━━ Given data

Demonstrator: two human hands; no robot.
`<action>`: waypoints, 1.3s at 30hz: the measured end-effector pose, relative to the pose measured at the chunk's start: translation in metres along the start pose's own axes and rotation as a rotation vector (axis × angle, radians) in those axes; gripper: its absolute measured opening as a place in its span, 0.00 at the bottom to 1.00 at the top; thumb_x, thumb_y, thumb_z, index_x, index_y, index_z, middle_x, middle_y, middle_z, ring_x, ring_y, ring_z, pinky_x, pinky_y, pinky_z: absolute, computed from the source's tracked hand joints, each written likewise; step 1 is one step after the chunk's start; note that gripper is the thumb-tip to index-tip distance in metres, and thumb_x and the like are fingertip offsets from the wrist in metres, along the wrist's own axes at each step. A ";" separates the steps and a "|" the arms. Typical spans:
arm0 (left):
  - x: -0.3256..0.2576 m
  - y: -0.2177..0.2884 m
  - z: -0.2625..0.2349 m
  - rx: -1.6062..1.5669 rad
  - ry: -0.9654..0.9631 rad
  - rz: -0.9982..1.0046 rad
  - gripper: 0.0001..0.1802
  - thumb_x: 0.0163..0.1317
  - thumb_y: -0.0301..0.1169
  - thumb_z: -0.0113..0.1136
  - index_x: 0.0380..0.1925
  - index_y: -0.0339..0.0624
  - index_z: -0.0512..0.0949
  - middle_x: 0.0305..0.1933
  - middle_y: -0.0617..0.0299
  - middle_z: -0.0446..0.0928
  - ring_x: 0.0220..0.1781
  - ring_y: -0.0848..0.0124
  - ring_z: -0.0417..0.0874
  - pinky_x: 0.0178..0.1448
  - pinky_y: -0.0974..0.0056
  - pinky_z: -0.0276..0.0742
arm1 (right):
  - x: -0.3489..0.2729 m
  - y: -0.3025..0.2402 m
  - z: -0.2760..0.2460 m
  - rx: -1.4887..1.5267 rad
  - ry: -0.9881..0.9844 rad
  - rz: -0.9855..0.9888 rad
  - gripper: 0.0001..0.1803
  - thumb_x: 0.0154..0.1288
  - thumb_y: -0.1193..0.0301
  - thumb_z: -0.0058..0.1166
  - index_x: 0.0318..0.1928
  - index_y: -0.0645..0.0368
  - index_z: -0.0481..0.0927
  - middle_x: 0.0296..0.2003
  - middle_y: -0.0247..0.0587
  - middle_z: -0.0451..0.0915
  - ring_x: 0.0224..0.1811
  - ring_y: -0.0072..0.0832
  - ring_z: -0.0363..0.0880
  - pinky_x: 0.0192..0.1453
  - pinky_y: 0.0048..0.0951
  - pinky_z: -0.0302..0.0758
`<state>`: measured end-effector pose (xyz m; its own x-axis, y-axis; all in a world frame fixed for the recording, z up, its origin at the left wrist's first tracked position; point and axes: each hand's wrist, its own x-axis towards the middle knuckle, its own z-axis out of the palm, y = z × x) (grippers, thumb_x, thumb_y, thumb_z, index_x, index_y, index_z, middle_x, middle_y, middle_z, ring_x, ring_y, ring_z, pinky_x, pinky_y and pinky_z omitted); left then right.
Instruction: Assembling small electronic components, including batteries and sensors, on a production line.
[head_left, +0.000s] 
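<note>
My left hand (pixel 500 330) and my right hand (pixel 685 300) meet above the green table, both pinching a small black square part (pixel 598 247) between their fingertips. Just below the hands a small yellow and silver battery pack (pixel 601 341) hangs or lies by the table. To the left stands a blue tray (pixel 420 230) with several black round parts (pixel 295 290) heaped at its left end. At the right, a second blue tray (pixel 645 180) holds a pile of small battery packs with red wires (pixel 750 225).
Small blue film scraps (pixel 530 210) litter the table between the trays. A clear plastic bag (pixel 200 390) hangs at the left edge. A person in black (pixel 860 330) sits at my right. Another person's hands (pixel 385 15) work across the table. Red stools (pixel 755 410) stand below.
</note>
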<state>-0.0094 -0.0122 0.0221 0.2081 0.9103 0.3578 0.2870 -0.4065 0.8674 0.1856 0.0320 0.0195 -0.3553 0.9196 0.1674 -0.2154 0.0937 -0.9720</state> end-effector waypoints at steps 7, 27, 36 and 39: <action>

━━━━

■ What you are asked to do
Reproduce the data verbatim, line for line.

■ Output below
Demonstrator: two human hands; no robot.
`<action>`: waypoints, 1.3s at 30hz: the measured end-effector pose, relative to the pose measured at the chunk's start: translation in metres along the start pose's own axes and rotation as a rotation vector (axis × angle, radians) in those axes; gripper: its absolute measured opening as a place in its span, 0.00 at the bottom to 1.00 at the top; thumb_x, thumb_y, thumb_z, index_x, index_y, index_z, middle_x, middle_y, middle_z, ring_x, ring_y, ring_z, pinky_x, pinky_y, pinky_z: absolute, computed from the source's tracked hand joints, each written likewise; step 1 is one step after the chunk's start; note that gripper is the thumb-tip to index-tip distance in metres, and thumb_x and the like are fingertip offsets from the wrist in metres, along the wrist's own axes at each step. A ";" separates the steps and a "|" the arms. Typical spans:
arm0 (left):
  - x: -0.3256..0.2576 m
  - y: -0.2177..0.2884 m
  - z: -0.2625..0.2349 m
  - rx: -1.6062..1.5669 rad
  - ry: -0.9654..0.9631 rad
  - rz: -0.9982..1.0046 rad
  - gripper: 0.0001..0.1802
  - thumb_x: 0.0163..0.1317
  - thumb_y: -0.0301..0.1169
  - thumb_z: -0.0113..0.1136
  - index_x: 0.0380..0.1925
  - index_y: -0.0339..0.0624
  - index_z: -0.0512..0.0949
  - middle_x: 0.0305..0.1933
  - middle_y: -0.0617..0.0299
  - middle_z: -0.0446..0.0928
  - ring_x: 0.0220..0.1781
  - ring_y: -0.0848..0.0124
  - ring_z: -0.0417..0.0874
  - pinky_x: 0.0178..0.1448
  - pinky_y: -0.0974..0.0056
  - pinky_z: -0.0276..0.0742
arm1 (right):
  - x: -0.3489..0.2729 m
  - y: -0.3025..0.2402 m
  - z: -0.2760..0.2460 m
  - rx: -1.4887..1.5267 rad
  - ry: -0.9881..0.9844 rad
  - rz: -0.9855..0.9888 rad
  - gripper: 0.0001..0.1803
  - thumb_x: 0.0154..0.1288
  - thumb_y: -0.1193..0.0301
  - thumb_z: -0.0058..0.1166
  - index_x: 0.0318..0.1928
  - index_y: -0.0645..0.0368
  - index_z: -0.0481..0.0927
  - middle_x: 0.0296..0.2003
  - middle_y: -0.0247..0.0587
  - middle_z: -0.0451..0.0915
  - ring_x: 0.0224..0.1811
  - ring_y: -0.0072..0.0832
  - ring_z: -0.0363..0.0880
  - pinky_x: 0.0192..0.1453
  - pinky_y: 0.0048..0.0951
  - pinky_z: -0.0302..0.0758
`<state>`: measured end-effector pose (xyz m; its own x-axis, y-axis; all in a world frame fixed for the recording, z up, its origin at the left wrist's first tracked position; point and axes: each hand's wrist, its own x-axis towards the middle knuckle, its own z-axis out of the palm, y = z × x) (grippers, thumb_x, thumb_y, thumb_z, index_x, index_y, index_z, middle_x, middle_y, middle_z, ring_x, ring_y, ring_z, pinky_x, pinky_y and pinky_z omitted); left then right.
Instruction: Assembling small electronic components, including batteries and sensors, on a production line.
[head_left, +0.000s] 
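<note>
My left hand (pixel 500 330) and my right hand (pixel 685 300) meet above the green table, both pinching a small black square part (pixel 598 247) between their fingertips. Just below the hands a small yellow and silver battery pack (pixel 601 341) hangs or lies by the table. To the left stands a blue tray (pixel 420 230) with several black round parts (pixel 295 290) heaped at its left end. At the right, a second blue tray (pixel 645 180) holds a pile of small battery packs with red wires (pixel 750 225).
Small blue film scraps (pixel 530 210) litter the table between the trays. A clear plastic bag (pixel 200 390) hangs at the left edge. A person in black (pixel 860 330) sits at my right. Another person's hands (pixel 385 15) work across the table. Red stools (pixel 755 410) stand below.
</note>
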<state>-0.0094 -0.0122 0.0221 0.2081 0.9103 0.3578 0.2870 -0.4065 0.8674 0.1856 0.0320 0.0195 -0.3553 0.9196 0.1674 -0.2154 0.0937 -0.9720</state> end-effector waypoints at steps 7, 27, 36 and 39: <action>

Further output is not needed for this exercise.